About UM6P:
Mohammed VI University of Technology is an institution dedicated to research and innovation in Africa and aims to join among the world-renowned universities in the field.
The university is committed to economic and human development, putting research and innovation at the forefront of African development. A mechanism that allows Morocco to strengthen its front-line position in these areas through a unique partnership-based approach and enhanced skills training relevant to Africa's future.
Located in the heart of the Green City, Ben Gelir, Mohammed VI University of Technology aims to leave its mark on the country, the continent and the world.
About IWRI:
The International Water Research Institute (IWRI/UM6P) aims to rethink and adapt research, development, innovation and training to new paradigms to meet future water and climate challenges.
IWRI conducts interdisciplinary and interdisciplinary education and research programs focused on water and climate-related issues at the Mohammed VI University of Technology campus in Bengelir. The aim is to carry out cutting-edge research where regional themes relate to global issues of water and climate, with a focus on:
Integrated Water Resources Management (IWRM), development of advanced water technologies (irrigation, water supply and sanitation, desalination, wastewater treatment and reuse), hydroinformatics, climate change and adaptation strategies.
job description:
IWRI is seeking a highly skilled and motivated postdoctoral researcher with advanced expertise in assessing the impacts of climate drought on groundwater resources in the context of climate change using machine learning models.
Main duties:
- We investigate the effects of anthropogenic activities, including agricultural water extraction and other anthropogenic modifications, and the impact of climate change on the complex dynamics of the water cycle, particularly in vulnerable arid regions.
- Groundwater exploration and management: Machine learning helps map groundwater resources, predict groundwater levels, and optimize groundwater extraction strategies. By analyzing geological, hydrological, and anthropogenic factors, machine learning models can provide insight into groundwater dynamics.
- Spatio-temporal analysis: Machine learning techniques such as spatial regression, clustering, and classification analyze spatio-temporal patterns in hydrological data to identify trends, anomalies, and relationships between different variables to aid the decision-making process.

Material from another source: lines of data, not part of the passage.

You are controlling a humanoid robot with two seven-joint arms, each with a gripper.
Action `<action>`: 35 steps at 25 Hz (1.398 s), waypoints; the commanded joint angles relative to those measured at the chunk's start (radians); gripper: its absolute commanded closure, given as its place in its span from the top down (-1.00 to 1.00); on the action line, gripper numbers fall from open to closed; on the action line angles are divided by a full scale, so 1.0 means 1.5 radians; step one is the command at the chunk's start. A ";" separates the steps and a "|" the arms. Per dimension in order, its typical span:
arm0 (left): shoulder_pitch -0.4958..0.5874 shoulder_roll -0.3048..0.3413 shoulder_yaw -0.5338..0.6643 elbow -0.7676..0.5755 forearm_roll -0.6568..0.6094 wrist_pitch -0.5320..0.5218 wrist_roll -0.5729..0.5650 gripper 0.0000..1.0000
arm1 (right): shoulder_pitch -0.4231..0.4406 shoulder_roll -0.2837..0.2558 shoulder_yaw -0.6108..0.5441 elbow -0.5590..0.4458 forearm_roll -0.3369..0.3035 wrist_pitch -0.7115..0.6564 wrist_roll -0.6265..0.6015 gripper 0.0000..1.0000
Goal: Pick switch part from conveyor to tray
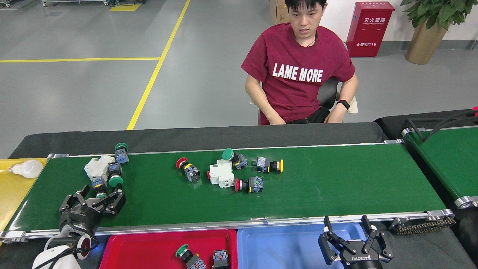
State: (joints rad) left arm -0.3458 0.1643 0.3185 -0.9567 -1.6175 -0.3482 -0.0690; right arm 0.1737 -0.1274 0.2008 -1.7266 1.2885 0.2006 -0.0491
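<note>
Black-fingered, the left claw [98, 200] sits low over the near left part of the conveyor [336, 186], its fingers spread around a small switch part [100, 194] with a green cap. Whether the pads touch it I cannot tell. Just beyond lies a cluster: a green-capped switch [115, 178], a white breaker block [98, 167] and another green-capped switch [121, 152] at the belt's far rail.

Farther along the belt, near its middle, a red-capped switch [187, 169] lies apart from a second group: a white block [221, 174], a green-capped part [233, 157], a red-capped part [248, 184] and a yellow-capped part [269, 164].

On the near side of the belt, the red tray [149, 250] holds a green-capped switch [188, 255] and a dark contact block [220, 258]. Beside it is a blue tray [283, 248], over whose right end the right claw [354, 244] hangs with its fingers apart and nothing between them.

At the belt's left end a yellow tray [11, 194] carries a light bulb [27, 168]. A person [298, 71] in a red shirt sits behind the belt.
</note>
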 commanded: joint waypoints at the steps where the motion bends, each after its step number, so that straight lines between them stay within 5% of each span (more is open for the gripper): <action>1: -0.004 0.006 0.000 0.001 0.013 -0.027 0.016 -0.86 | -0.021 0.013 0.000 -0.003 -0.001 0.003 0.017 0.93; 7: 0.072 0.012 0.001 -0.072 0.025 -0.088 0.084 -1.00 | -0.054 0.027 0.003 0.013 0.000 0.004 0.043 0.93; 12: 0.239 0.015 0.001 -0.294 0.104 -0.269 0.084 -1.00 | -0.048 0.029 0.000 0.013 0.000 0.007 0.038 0.93; 15: 0.386 0.015 0.000 -0.451 0.136 -0.291 0.081 -0.84 | -0.047 0.030 -0.001 0.011 0.000 0.007 0.037 0.93; 16: 0.420 0.011 0.002 -0.484 0.143 -0.291 0.081 -0.65 | -0.046 0.029 -0.001 0.009 0.000 0.007 0.037 0.93; 17: 0.451 0.006 0.002 -0.516 0.146 -0.291 0.080 -0.14 | -0.044 0.028 -0.003 0.004 0.000 0.007 0.037 0.93; 18: 0.473 -0.004 0.002 -0.537 0.145 -0.291 0.079 0.65 | -0.037 0.026 -0.005 -0.004 0.000 0.006 0.037 0.93; 19: 0.485 -0.027 0.001 -0.545 0.146 -0.291 0.079 1.00 | -0.024 0.021 -0.009 -0.010 0.000 0.004 0.036 0.93; 27: 0.484 -0.090 0.035 -0.546 0.144 -0.291 0.078 1.00 | 0.000 -0.028 -0.051 -0.014 -0.018 -0.039 0.036 0.94; 31: 0.482 -0.095 0.052 -0.539 0.142 -0.083 0.079 1.00 | 0.006 -0.024 -0.091 -0.015 -0.045 -0.090 0.035 0.94; 35: 0.479 -0.090 0.066 -0.525 0.141 -0.075 0.079 1.00 | 0.012 -0.024 -0.097 -0.015 -0.046 -0.091 0.034 0.94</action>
State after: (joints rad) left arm 0.3803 0.0196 0.4127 -1.7402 -1.4056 -0.4871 0.0443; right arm 0.1920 -0.1609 0.0635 -1.7341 1.2217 0.0732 0.0114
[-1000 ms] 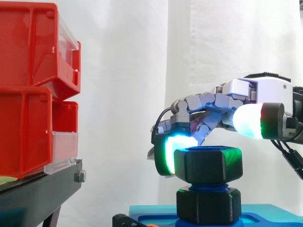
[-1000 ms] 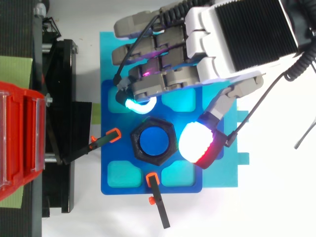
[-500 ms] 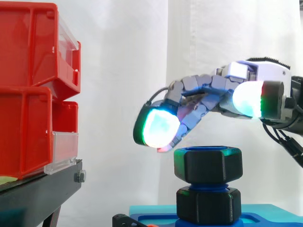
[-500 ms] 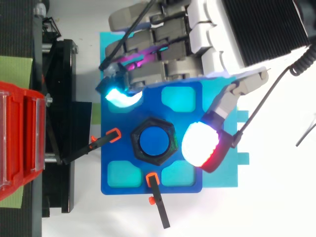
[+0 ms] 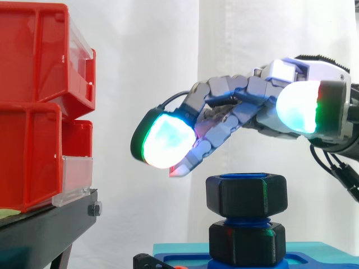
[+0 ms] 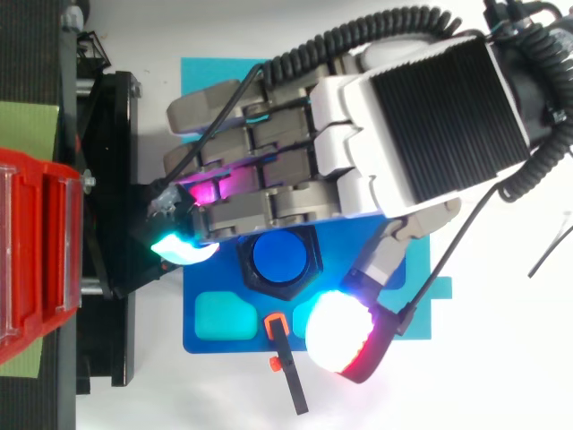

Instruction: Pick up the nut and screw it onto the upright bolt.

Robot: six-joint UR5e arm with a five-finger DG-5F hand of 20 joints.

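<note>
Apparently partway done: black nut (image 5: pixel 247 194) already threaded on the upright blue bolt (image 6: pixel 280 258), hand (image 6: pixel 421 125) hovering above with fingers (image 5: pixel 165 140) loosely extended, holding nothing, further tightening likely left.

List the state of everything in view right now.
hand: open, fingers extended, above the nut, holding nothing.
nut: on the bolt's upper end, level, nothing touching it.
bolt: upright in the blue fixture.
red bins: stacked on the black stand.
</note>
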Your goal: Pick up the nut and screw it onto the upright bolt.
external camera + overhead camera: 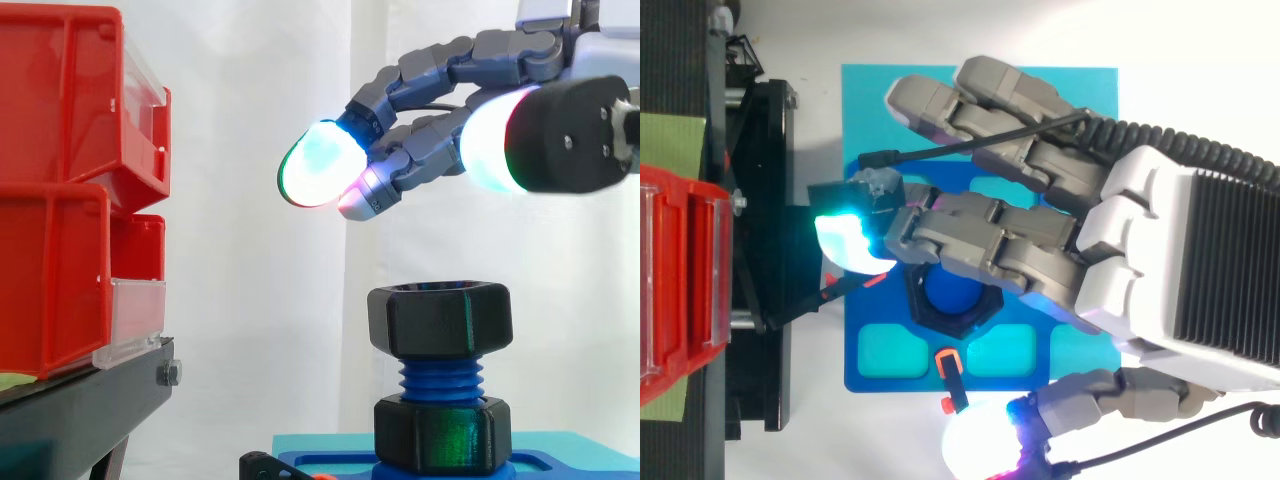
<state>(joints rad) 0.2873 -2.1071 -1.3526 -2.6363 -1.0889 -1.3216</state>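
White curtain behind; 2 red bins (pixel 60 130) stacked at left on black stand (pixel 90 400). Blue bolt (pixel 440 381) stands upright on blue plate (pixel 853 375), long axis vertical, tip up. Black nut (pixel 440 318) sits level on its top end, hole axis vertical. Hand (pixel 1180 260) hovers above, clear of nut, fingers loosely extended, holding nothing.

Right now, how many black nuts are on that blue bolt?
2. One black hexagonal nut tops the upright blue threaded bolt; the other nut sits at its foot, on the blue base plate.
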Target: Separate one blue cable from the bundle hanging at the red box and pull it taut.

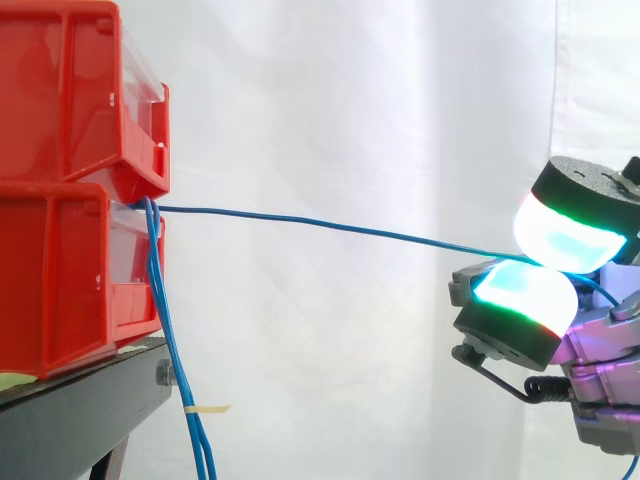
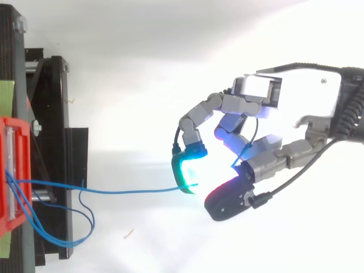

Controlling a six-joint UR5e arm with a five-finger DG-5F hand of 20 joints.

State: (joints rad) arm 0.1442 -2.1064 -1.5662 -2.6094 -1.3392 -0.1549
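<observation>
One blue cable (image 1: 330, 223) is already standing apart from the bundle (image 1: 172, 330), which is hanging limp toward 6 o'clock from the gap between the two stacked red boxes (image 1: 60, 110). The robot hand (image 2: 307, 96), at 3 o'clock from the boxes, is pinching this cable between two thick glowing pads (image 1: 525, 292). The cable is running almost straight and sagging only slightly, so I judge the separating done and a little pulling left. The cable is thin, smooth and flexible. The boxes are hard glossy plastic with clear fronts, sitting on a dark metal surface (image 1: 80, 395).
</observation>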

- Climate change impact assessment: Assessing the effects of climate change on hydrological processes. By analyzing historical climate data and hydrological observations, we can predict future changes in precipitation patterns, temperature, evapotranspiration, and other related variables.

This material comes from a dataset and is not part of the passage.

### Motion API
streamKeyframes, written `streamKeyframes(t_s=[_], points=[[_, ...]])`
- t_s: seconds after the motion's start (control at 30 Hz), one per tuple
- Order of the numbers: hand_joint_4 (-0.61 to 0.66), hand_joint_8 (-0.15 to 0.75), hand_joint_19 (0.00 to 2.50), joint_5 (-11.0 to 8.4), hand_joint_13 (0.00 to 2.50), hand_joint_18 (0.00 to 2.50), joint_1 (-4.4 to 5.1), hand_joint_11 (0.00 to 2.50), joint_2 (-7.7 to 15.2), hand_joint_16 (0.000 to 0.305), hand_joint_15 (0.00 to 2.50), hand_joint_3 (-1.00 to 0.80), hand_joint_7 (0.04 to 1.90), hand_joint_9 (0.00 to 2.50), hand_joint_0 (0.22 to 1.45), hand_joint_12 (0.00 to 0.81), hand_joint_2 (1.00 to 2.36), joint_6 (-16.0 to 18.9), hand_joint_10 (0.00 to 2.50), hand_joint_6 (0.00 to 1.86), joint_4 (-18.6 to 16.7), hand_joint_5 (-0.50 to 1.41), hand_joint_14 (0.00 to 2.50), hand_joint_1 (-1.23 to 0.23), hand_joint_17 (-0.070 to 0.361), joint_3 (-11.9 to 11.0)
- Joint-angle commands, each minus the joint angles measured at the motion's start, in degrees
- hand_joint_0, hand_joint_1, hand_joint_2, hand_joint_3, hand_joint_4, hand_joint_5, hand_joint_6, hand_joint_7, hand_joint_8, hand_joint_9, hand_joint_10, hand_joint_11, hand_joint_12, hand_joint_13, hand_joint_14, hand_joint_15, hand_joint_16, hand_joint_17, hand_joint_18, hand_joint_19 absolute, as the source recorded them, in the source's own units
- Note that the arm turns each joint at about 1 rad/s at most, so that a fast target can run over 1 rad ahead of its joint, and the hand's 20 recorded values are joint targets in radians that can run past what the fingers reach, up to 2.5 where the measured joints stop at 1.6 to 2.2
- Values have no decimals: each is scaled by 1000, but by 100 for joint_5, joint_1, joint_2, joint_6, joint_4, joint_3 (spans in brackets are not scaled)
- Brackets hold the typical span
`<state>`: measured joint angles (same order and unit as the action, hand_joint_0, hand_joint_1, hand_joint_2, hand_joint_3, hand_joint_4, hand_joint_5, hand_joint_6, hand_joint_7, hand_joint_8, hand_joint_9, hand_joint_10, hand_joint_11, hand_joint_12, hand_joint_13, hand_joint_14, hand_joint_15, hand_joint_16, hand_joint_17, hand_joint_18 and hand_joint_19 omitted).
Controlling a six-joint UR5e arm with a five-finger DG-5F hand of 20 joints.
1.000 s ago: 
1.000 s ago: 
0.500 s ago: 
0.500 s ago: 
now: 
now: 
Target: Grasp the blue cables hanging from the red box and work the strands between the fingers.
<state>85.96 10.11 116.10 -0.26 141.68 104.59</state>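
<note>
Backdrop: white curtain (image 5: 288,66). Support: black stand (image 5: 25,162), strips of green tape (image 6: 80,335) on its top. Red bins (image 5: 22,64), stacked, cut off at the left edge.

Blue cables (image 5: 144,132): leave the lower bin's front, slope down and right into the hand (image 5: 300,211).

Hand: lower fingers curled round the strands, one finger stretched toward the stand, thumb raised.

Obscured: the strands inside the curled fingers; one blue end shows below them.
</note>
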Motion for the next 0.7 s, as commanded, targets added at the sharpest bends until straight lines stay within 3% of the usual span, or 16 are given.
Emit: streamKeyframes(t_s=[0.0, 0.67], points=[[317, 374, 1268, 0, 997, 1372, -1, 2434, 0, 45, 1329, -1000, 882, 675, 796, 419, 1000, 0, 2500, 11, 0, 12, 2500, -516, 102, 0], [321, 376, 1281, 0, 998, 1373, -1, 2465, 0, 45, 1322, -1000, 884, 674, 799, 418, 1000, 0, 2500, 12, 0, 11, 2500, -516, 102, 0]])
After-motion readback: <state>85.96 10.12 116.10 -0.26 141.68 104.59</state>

- Watershed Management and Land Use Planning Support watershed management by analyzing land cover change, soil erosion, and vegetation dynamics. By integrating hydrological models and land use data, machine learning enables stakeholders to assess the impact of land use planning decisions on water resources.
- Hydrological data assimilation: Integrate diverse sources of hydrological data, including satellite observations, ground measurements, and model simulations. This integration improves the accuracy of hydrological predictions and deepens our understanding of complex hydrological processes.

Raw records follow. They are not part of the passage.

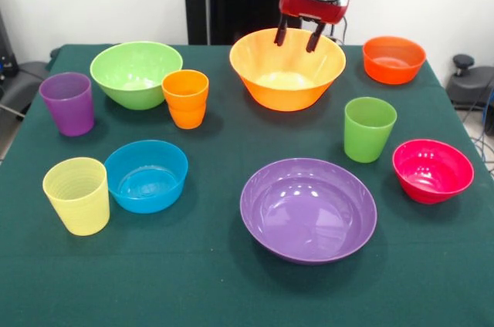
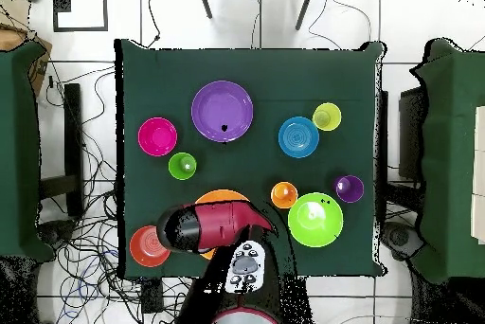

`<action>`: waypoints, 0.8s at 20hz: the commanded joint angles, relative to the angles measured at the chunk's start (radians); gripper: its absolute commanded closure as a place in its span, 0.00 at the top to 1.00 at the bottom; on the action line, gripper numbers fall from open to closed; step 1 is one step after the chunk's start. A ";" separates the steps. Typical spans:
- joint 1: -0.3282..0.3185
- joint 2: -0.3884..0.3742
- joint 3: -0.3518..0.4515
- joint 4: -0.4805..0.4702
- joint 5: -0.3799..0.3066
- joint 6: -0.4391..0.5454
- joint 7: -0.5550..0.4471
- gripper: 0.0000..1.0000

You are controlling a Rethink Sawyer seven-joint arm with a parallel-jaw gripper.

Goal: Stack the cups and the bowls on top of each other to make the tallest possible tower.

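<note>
**Nothing stacked yet, hand poised at the orange-yellow bowl's far rim**

My main worry is the grasp on the large orange-yellow bowl [image 1: 286,71]. The hand [image 1: 298,36] hangs over its far rim with the two dark fingers [image 1: 282,32] spread apart and nothing between them. As far as I can judge from the front view, both tips sit at or just behind the far rim, so I cannot tell whether a finger would land inside the bowl or whether both would go down outside it. If both miss, I close on air. If I catch only the lip, the glossy, flared wall could slip out or the bowl could tip and skid toward the orange cup [image 1: 185,98] on its left.

The second risk is order. I judge the tower not begun: all ten pieces stand apart on the tabletop [image 1: 201,281]. The purple bowl [image 1: 308,209] sits near centre, the light green bowl [image 1: 136,73] far left, the orange-red bowl [image 1: 394,58] far right. Lifting the widest bowl onto something narrower would make a poor base.

The arm [image 2: 204,225] comes down steeply from above. Overhead, it covers most of the orange-yellow bowl.
</note>
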 commanded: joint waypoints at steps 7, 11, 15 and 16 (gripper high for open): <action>0.010 -0.041 0.052 -0.021 -0.023 0.111 0.030 1.00; 0.024 -0.052 0.049 -0.030 -0.019 0.140 0.039 1.00; 0.048 -0.037 0.043 -0.049 -0.016 0.147 0.062 1.00; 0.054 -0.033 0.041 -0.055 -0.014 0.152 0.067 1.00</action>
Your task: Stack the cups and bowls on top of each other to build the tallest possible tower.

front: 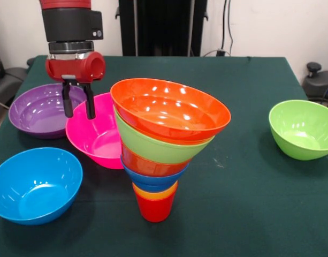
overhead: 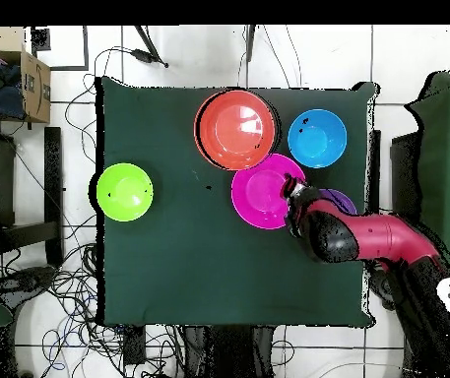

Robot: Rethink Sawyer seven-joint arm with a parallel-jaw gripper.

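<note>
I see the red-and-black gripper [front: 78, 108] hanging over the far left rim of the glossy pink plastic bowl [front: 94, 136], black fingers [front: 90, 104] slightly apart, clamped on nothing. The multicoloured funnel-shaped tower [front: 162, 140] of nested cups and bowls stands mid-tabletop, touching the pink bowl's right side, narrow red cup [front: 153, 209] lowest, large orange-red bowl [front: 170, 110] on top and tilted. Purple bowl [front: 39, 110] sits far left, light blue bowl [front: 34, 184] near left, and lime green bowl [front: 303, 128] well apart at right on the dark green tabletop [front: 249, 203].
</note>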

- Contribute to technical coordination, capacity building and training for ongoing projects.
- You will play an active role in supervising and mentoring IWRI's doctoral students who are actively involved in hydrological modeling research.
Qualifications:
- PhD in water resources science or closely related field.
- Rich background in machine learning applications in hydrology.
- In-depth knowledge of Morocco's specific water resource challenges.
- Effective communication skills (both written and oral) in both English and French.
- Proven track record of scientific publications.
- International experience and proven ability to collaborate with national and international level researchers are highly valued.
- Experience co-teaching students is important.